Don't delay dealing with the mess over illegal structures
There are some lessons that seem to pass down smoothly from one generation to the next so descendants can benefit from their ancestors' experience gleaned the hard way. And then there are the lessons that every generation ought to be aware of, but seems to need to learn again for itself.
One such lesson is that there is always a price to pay for appeasement, and the longer you defer the evil day of calling a halt to illegality - whether big or small - the higher that price will be.
Britain learned this the hard way when it thought it could buy off Hitler in the 1930s by giving up chunks of other European countries to him, but found that each concession just increased his appetite. Eventually, the second world war had to be fought and millions of lives were lost.
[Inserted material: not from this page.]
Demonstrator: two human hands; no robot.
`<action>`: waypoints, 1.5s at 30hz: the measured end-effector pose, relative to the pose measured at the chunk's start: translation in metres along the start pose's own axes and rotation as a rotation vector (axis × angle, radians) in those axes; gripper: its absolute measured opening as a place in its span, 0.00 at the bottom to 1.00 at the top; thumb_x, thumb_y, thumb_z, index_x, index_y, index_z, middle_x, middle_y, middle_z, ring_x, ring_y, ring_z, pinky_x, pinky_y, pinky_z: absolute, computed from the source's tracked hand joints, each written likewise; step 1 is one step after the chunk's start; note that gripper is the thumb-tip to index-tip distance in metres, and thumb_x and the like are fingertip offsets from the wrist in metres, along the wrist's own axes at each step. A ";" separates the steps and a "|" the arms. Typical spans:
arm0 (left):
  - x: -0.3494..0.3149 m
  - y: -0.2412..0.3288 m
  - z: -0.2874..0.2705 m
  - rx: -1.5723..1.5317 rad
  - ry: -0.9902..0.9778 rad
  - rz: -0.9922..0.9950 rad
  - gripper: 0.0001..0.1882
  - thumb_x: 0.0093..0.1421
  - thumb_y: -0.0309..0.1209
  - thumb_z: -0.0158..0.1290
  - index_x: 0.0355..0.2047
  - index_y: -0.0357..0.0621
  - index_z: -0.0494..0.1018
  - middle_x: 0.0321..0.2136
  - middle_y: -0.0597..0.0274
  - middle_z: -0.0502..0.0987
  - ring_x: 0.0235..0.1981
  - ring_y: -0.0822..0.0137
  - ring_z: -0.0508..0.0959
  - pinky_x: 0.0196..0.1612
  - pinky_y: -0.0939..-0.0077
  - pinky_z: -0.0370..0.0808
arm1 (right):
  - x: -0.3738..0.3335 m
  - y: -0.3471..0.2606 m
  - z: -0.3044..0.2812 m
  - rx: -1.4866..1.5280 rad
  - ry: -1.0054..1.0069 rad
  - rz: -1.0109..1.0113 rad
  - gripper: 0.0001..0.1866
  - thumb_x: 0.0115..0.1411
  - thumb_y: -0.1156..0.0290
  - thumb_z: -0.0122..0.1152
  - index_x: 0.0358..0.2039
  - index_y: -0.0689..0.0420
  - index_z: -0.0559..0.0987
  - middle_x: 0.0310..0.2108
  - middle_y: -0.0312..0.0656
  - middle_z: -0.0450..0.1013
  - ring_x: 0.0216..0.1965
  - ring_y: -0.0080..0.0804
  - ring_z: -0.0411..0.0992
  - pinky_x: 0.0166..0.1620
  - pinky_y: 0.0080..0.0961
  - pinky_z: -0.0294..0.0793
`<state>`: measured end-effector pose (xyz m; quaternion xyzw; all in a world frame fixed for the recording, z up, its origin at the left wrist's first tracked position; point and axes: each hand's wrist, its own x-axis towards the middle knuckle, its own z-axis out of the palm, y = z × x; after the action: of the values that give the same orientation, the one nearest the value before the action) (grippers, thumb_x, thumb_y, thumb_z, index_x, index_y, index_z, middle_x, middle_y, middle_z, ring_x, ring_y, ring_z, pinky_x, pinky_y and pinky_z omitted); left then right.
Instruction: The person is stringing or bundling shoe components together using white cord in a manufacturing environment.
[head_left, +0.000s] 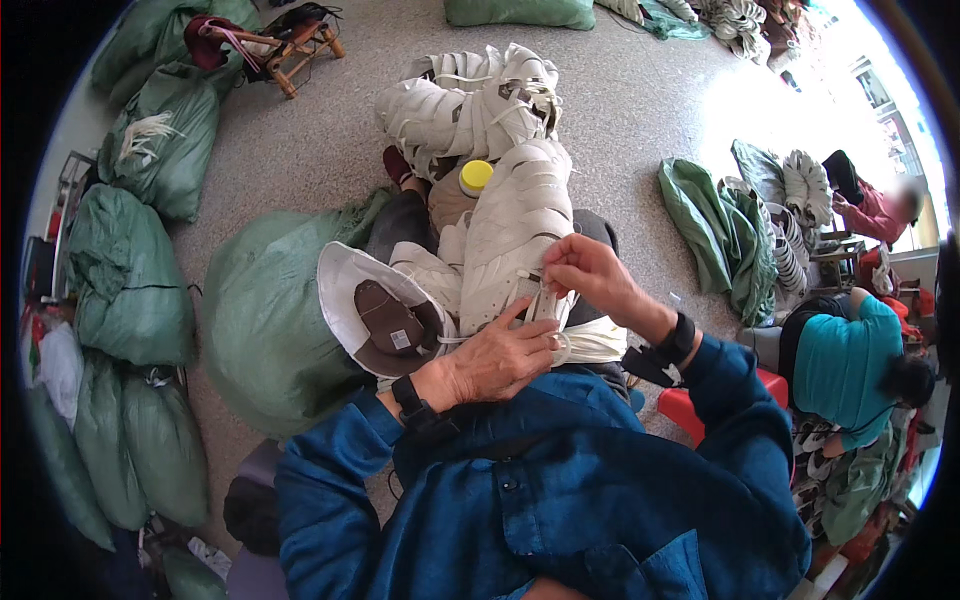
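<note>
A long nested stack of white shoe uppers (520,205) lies across my lap. At its near end, my left hand (500,355) rests over an upper, thumb and fingers pressed on it by the eyelets. My right hand (595,280) is closed in a pinch just above the same eyelets, on what looks like a white shoelace, mostly hidden by the fingertips. A bundle of pale shoelaces (598,342) lies beneath my right wrist. Left of my left hand, another white upper (340,290) gapes sideways, showing its brown lining and a small label.
More stacked uppers (460,110) lie beyond my knees, near a container with a yellow lid (476,177). A full green sack (275,310) leans at my left. Other sacks (130,275) line the left wall. Two people sit at the right, one in a teal top (850,345), near a red stool (685,410).
</note>
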<state>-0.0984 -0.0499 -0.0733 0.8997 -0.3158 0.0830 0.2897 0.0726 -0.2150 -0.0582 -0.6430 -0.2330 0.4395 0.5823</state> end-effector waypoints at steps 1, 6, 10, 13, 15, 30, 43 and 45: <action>-0.001 0.000 0.000 0.006 0.008 0.015 0.10 0.61 0.31 0.59 0.41 0.43 0.78 0.50 0.62 0.79 0.62 0.62 0.73 0.70 0.42 0.58 | -0.006 0.005 0.003 0.002 -0.007 0.006 0.12 0.64 0.80 0.60 0.48 0.63 0.75 0.36 0.37 0.77 0.35 0.24 0.76 0.43 0.24 0.80; -0.001 0.001 -0.005 0.009 0.005 0.044 0.09 0.59 0.30 0.60 0.40 0.43 0.78 0.50 0.62 0.80 0.62 0.60 0.73 0.69 0.43 0.60 | -0.022 0.019 0.011 -0.622 0.140 -0.426 0.16 0.64 0.81 0.58 0.52 0.61 0.74 0.40 0.43 0.75 0.38 0.33 0.77 0.43 0.29 0.79; 0.002 -0.003 -0.010 -0.015 0.046 0.054 0.12 0.58 0.30 0.58 0.41 0.39 0.78 0.47 0.57 0.79 0.60 0.55 0.73 0.69 0.48 0.61 | -0.017 0.015 0.010 -0.801 0.074 -0.573 0.18 0.62 0.82 0.59 0.53 0.60 0.72 0.37 0.47 0.73 0.37 0.44 0.77 0.41 0.35 0.79; 0.002 -0.005 -0.011 -0.051 0.072 0.038 0.10 0.56 0.29 0.59 0.38 0.38 0.77 0.47 0.56 0.79 0.60 0.52 0.73 0.67 0.50 0.63 | -0.014 0.008 0.011 -0.914 0.005 -0.656 0.20 0.60 0.82 0.59 0.53 0.60 0.71 0.37 0.47 0.73 0.39 0.48 0.77 0.41 0.38 0.80; 0.003 -0.005 -0.010 -0.067 0.094 0.035 0.10 0.54 0.27 0.60 0.36 0.38 0.76 0.48 0.55 0.78 0.61 0.50 0.73 0.66 0.50 0.65 | -0.012 0.004 0.012 -0.968 -0.010 -0.697 0.19 0.59 0.81 0.57 0.52 0.61 0.71 0.35 0.48 0.73 0.39 0.52 0.77 0.40 0.41 0.79; 0.004 -0.006 -0.006 -0.097 0.134 -0.018 0.09 0.57 0.29 0.58 0.37 0.38 0.77 0.46 0.54 0.79 0.61 0.51 0.73 0.68 0.51 0.65 | -0.028 0.014 0.001 -0.166 0.153 -0.197 0.15 0.64 0.80 0.61 0.51 0.61 0.76 0.42 0.37 0.75 0.42 0.24 0.75 0.47 0.24 0.78; 0.004 -0.005 -0.004 -0.056 0.139 -0.020 0.09 0.57 0.29 0.58 0.36 0.38 0.77 0.46 0.54 0.78 0.60 0.51 0.73 0.67 0.52 0.65 | -0.009 0.017 0.015 -0.831 0.132 -0.735 0.11 0.55 0.82 0.61 0.40 0.59 0.75 0.36 0.48 0.72 0.36 0.52 0.75 0.39 0.40 0.78; 0.005 -0.004 -0.003 -0.050 0.140 -0.023 0.09 0.57 0.29 0.58 0.36 0.38 0.77 0.46 0.54 0.78 0.60 0.51 0.73 0.67 0.53 0.66 | -0.006 0.019 0.012 -0.845 0.124 -0.621 0.12 0.53 0.82 0.61 0.40 0.60 0.74 0.36 0.49 0.70 0.37 0.52 0.75 0.39 0.41 0.77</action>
<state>-0.0917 -0.0477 -0.0711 0.8879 -0.2862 0.1343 0.3341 0.0554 -0.2168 -0.0736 -0.7470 -0.5347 0.0753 0.3878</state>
Post-war Britain realised that trade union power had to be curtailed because it was bringing the country to its economic knees, but had to wait for the election of Margaret Thatcher, who had the courage to put her foot down. The result was the year-long miners' strike which caused much economic damage and left communities with a legacy of bitterness.
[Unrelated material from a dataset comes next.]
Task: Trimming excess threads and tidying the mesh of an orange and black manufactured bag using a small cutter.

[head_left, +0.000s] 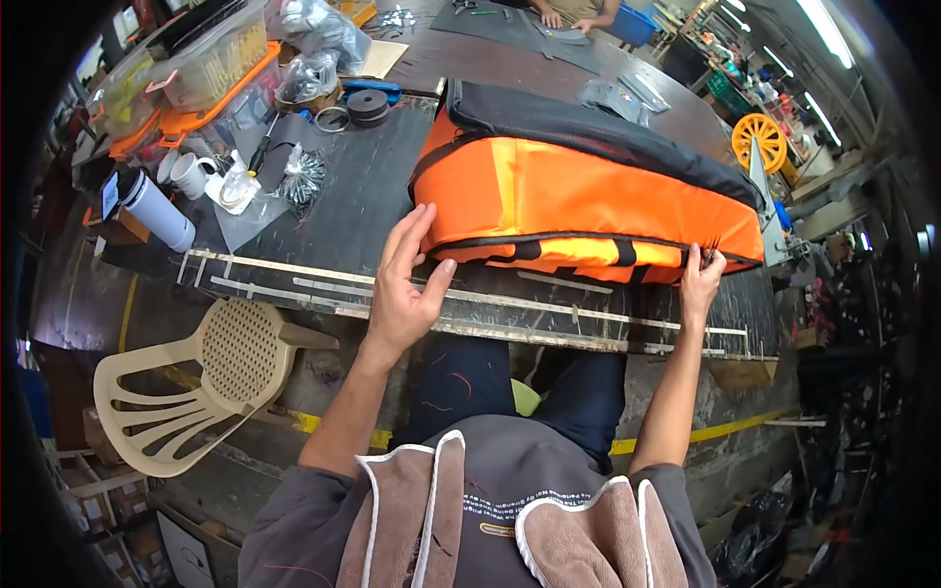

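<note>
A large orange bag [578, 191] with a black mesh top and black piping lies on its side along the table's near edge. Black straps cross its lower front panel. My left hand [404, 289] is by the bag's near left corner, fingers spread and thumb apart, holding nothing; whether the fingertips touch the fabric I cannot tell. At the lower right edge of the bag, my right hand [701, 279] has its fingers pinched around a small dark bit, too small to name, close to the black piping.
On the dark table [363, 176] to the left stand a tumbler [159, 211], mugs [188, 174], a screwdriver [261, 155], black tape rolls [368, 106] and plastic boxes [211, 73]. A beige plastic chair [240, 353] is at lower left. Across the table, another person's hands [569, 22] rest on dark pieces.
</note>
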Demonstrator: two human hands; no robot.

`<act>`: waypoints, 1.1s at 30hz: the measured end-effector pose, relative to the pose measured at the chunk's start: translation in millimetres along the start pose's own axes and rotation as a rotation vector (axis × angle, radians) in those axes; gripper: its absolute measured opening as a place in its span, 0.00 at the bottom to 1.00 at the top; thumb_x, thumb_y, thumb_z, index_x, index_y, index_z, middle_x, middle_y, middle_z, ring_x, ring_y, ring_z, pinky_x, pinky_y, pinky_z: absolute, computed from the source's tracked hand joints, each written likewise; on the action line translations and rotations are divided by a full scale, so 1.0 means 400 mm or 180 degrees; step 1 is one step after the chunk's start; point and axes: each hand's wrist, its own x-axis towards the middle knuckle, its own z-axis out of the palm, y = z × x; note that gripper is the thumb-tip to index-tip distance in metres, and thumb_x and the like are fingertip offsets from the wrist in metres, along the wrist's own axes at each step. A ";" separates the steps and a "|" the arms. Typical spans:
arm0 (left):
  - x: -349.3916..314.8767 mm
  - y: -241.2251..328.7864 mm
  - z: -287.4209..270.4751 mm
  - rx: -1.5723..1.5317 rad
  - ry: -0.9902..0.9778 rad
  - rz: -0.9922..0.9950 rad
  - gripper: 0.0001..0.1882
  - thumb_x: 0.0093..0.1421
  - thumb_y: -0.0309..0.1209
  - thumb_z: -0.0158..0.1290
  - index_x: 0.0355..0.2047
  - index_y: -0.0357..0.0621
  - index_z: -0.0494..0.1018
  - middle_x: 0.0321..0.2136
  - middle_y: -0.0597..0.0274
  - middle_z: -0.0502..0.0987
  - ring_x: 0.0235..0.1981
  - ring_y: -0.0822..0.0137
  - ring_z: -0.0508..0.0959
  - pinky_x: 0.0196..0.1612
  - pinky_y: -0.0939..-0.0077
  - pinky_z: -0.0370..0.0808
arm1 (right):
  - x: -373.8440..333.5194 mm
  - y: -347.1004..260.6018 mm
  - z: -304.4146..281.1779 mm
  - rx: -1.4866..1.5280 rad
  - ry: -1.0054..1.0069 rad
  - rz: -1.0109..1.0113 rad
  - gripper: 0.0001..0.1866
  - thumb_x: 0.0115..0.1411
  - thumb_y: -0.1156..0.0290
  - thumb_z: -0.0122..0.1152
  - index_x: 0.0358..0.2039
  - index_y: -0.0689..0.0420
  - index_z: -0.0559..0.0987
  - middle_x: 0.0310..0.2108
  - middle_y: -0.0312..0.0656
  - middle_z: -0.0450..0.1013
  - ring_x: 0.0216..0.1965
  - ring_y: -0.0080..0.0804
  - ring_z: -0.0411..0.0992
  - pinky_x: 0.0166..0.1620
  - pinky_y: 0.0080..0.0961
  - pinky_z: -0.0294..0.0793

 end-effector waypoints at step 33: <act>0.019 0.021 0.667 -0.0866 -0.0630 0.0597 0.14 0.61 0.28 0.74 0.45 0.40 0.85 0.46 0.50 0.88 0.51 0.52 0.88 0.53 0.62 0.83 | -0.113 -0.265 -0.300 0.0773 0.0685 -0.0239 0.16 0.75 0.66 0.75 0.42 0.57 0.73 0.36 0.30 0.65 0.34 0.20 0.62 0.39 0.22 0.68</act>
America is learning the lesson as the profligate retirement packages granted to public servants in previous years start to bankrupt towns, cities and perhaps even some states as the bill becomes due.
Now Hong Kong is learning the same lesson with respect to unauthorised building works. The problem exists throughout the special administrative region but is most serious in the New Territories because the appeasement of villagers has been standard government practice for decades.
Anyone doubting this need only look at the evolution of the small house policy: what began as a concession allowing country folk who worked the land to build a two-storey house on their own land within the village environs has been transformed in to a 'right' to build a three-storey house, on public land if necessary. And, if the village is not big enough, the government will enlarge it. The result is a plethora of Spanish villas with nary a villager in sight.